Poorer people in Britain are being excluded from the financial system and forced to rely on expensive and substandard banking products, a report by British lawmakers published on Saturday showed.
There are 1.7 million adults in the country that do not have access to a bank account, the report said, raising the risk that they will turn to high-cost sources of credit such as payday loans, “doorstep” loans sold at a customer’s home and a system known as rent-to-own.
In rent-to-own, a company rents consumer goods to a customer at a high cost, with ownership not transferred until the final payment.
Usage of rent-to-own has more than doubled in the past five years to more than 400,000 households in Britain, Centre for the Study of Financial Innovation financial inclusion fellow Christine Allison said.
StepChange Debt Charity estimated that 2.6 million people in Britain are struggling with severe debt and another 8.8 million show some signs of financial difficulty.

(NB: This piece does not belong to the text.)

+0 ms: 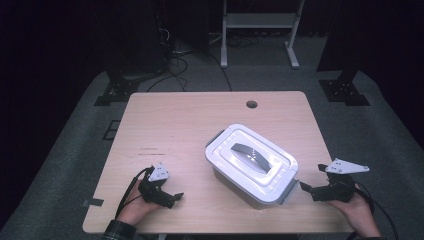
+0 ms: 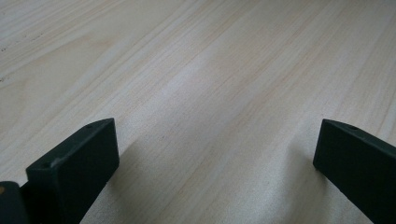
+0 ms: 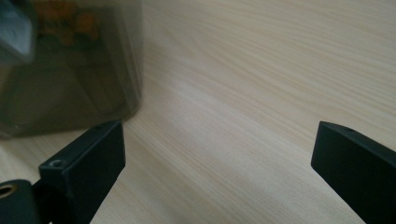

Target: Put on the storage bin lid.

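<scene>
A white-lidded storage box point(image 1: 235, 165) with a grey handle point(image 1: 250, 152) stands askew on the right half of the wooden table point(image 1: 170, 125). My right gripper point(image 1: 311, 178) rests open just off the box's near right end, beside a grey latch point(image 1: 290, 192). In the right gripper view its jaws point(image 3: 217, 158) stand wide apart over bare wood, and the box's smoky wall point(image 3: 70, 65), with blurred orange things behind it, is at upper left. My left gripper point(image 1: 175, 198) lies open near the front left, well apart from the box. Its jaws point(image 2: 215, 158) have nothing between them.
A round cable hole point(image 1: 251, 104) sits near the table's far edge. A dark tab point(image 1: 93, 202) sticks out at the front left corner. Beyond the table, a white frame point(image 1: 260, 30), black stands point(image 1: 120, 85) and cables rest on the grey floor.
</scene>
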`<state>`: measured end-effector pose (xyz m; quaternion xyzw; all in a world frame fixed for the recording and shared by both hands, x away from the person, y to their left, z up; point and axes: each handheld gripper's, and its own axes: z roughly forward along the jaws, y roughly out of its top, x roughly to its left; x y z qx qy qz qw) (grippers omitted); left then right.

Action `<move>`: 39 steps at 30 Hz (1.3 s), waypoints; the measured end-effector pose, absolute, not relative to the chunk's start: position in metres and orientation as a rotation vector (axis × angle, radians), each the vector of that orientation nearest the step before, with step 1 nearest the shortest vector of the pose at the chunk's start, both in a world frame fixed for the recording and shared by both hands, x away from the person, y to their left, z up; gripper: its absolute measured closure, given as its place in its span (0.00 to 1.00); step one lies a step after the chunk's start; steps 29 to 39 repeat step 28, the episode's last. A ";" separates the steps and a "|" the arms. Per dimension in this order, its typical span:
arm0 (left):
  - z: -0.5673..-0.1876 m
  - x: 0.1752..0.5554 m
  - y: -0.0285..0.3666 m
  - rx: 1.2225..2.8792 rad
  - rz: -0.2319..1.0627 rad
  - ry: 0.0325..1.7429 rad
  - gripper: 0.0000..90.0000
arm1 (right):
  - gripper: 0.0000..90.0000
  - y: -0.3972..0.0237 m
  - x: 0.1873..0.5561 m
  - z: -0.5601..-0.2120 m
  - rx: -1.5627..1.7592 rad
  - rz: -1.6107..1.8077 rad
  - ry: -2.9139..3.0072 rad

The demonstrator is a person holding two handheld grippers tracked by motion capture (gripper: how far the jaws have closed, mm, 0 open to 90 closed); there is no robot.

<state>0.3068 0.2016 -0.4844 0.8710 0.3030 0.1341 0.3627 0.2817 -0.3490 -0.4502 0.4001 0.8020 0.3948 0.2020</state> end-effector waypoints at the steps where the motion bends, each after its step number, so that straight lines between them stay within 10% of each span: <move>1: -0.484 0.307 0.202 2.243 0.345 0.780 0.00 | 0.02 -0.348 0.282 -0.452 1.112 1.094 2.248; 39: -0.484 0.307 0.202 2.242 0.346 0.781 0.00 | 0.01 -0.329 0.290 -0.489 1.107 1.012 2.396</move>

Particularly at risk are those in the lowest income brackets, the report said, defined in British government data as having an average weekly household income of £130 to £240 (US$162.11 to US$299.28).

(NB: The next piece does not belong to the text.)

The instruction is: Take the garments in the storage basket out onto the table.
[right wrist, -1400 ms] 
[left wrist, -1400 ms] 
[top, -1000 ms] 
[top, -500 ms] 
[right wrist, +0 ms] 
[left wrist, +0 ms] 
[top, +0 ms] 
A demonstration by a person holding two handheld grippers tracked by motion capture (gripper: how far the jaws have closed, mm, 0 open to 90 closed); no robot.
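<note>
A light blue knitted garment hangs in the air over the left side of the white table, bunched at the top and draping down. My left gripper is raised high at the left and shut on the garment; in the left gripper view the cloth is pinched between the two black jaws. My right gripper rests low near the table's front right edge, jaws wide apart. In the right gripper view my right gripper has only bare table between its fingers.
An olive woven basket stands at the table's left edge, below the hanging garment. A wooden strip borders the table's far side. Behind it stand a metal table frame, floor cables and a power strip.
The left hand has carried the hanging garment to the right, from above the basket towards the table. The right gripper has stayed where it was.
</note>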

Regulation of short-term payday loan companies has been effective in curbing some of their practices, such as exorbitant interest rates, but other forms of high-cost credit have flourished instead, said British lawmaker Claire Tyler, who is chair of the Children and Family Court Advisory and Support Service.
“There is a poverty premium where the poor pay more for credit,” Tyler said in an interview.

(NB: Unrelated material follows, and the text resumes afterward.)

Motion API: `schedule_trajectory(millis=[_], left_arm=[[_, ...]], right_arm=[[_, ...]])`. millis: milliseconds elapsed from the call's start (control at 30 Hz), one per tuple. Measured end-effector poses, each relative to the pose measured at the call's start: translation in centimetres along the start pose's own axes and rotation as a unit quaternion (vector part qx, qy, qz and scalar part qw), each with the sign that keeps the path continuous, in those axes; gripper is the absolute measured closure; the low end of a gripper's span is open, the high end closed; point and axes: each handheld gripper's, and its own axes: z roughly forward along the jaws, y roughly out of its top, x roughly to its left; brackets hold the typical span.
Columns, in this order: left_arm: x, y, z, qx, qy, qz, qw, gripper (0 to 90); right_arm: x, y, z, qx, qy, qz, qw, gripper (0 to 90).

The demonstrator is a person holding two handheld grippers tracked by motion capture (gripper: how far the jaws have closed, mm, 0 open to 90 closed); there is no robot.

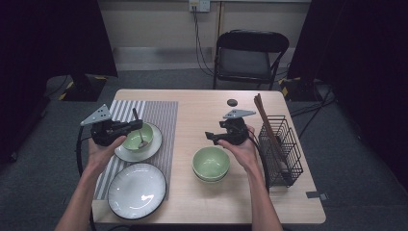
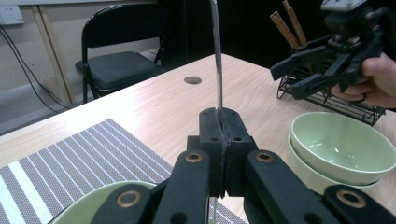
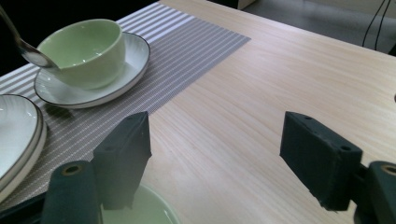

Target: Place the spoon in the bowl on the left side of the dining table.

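Trouble could come from two places. The left gripper [image 1: 126, 129] has its fingers [image 2: 212, 140] pressed tight on the thin handle of a metal spoon [image 1: 140, 133]. The spoon's scoop end rests down in the green bowl [image 1: 138, 136], which sits on a small white plate [image 1: 153, 149] on the striped mat [image 1: 159, 115] at the left of the counter [image 1: 202, 106]. The handle is smooth and skinny, so it may slide or twist in the grip. If the hand jerks, the spoon could knock the bowl and push it off the plate.

The right gripper [image 1: 210, 137] has its fingers [image 3: 125, 154] spread wide with nothing between them. It hangs just over the far rim of the stacked green bowls [image 1: 210, 163] near the middle of the counter. I think it will grab the top bowl by the rim. That rim is round and shiny, so the pads could slip. The lower bowl may also stick to the top one, lift with it, and then drop. The wire rack [image 1: 281, 149] with chopsticks [image 1: 265, 120] stands close beside that hand, so a wide swing could bump it.
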Motion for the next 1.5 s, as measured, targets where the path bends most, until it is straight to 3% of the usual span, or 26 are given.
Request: schedule_trajectory(millis=[333, 800, 1100, 1300, 1500], left_arm=[[0.3, 0.4, -0.1, 0.005, 0.016, 0.014, 0.9998, 89.7], [1.3, -1.8, 0.1, 0.015, 0.015, -0.009, 0.9997, 89.6], [1.0, -2.0, 0.1, 0.034, 0.014, 0.002, 0.9993, 89.3], [1.2, -2.5, -0.3, 0.031, 0.014, -0.006, 0.9994, 88.9], [1.1, -3.6, -0.6, 0.036, 0.014, -0.016, 0.9991, 87.9]], right_arm=[[-1.3, -1.4, 0.3, 0.016, -0.022, 0.007, 0.9996, 24.5], [-3.3, -3.7, 1.7, 0.042, -0.054, 0.032, 0.9972, 21.6], [-4.2, -4.7, 2.2, 0.05, -0.071, 0.038, 0.9955, 20.8], [-4.6, -5.7, 2.7, 0.066, -0.095, 0.042, 0.9924, 20.7], [-4.9, -6.2, 3.2, 0.082, -0.102, 0.043, 0.9905, 20.5]])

The report called on the British Financial Conduct Authority to establish new rules requiring banks to have a duty of care toward their customers to address some of these problems, but left the definition of that duty up to the regulator.
The British Treasury and nine of Britain’s biggest banks in 2014 agreed to new guidelines stipulating that so-called basic bank accounts should be fee-free in an effort to widen access to banking.
Data were not yet available to show the impact of those new rules, Tyler said.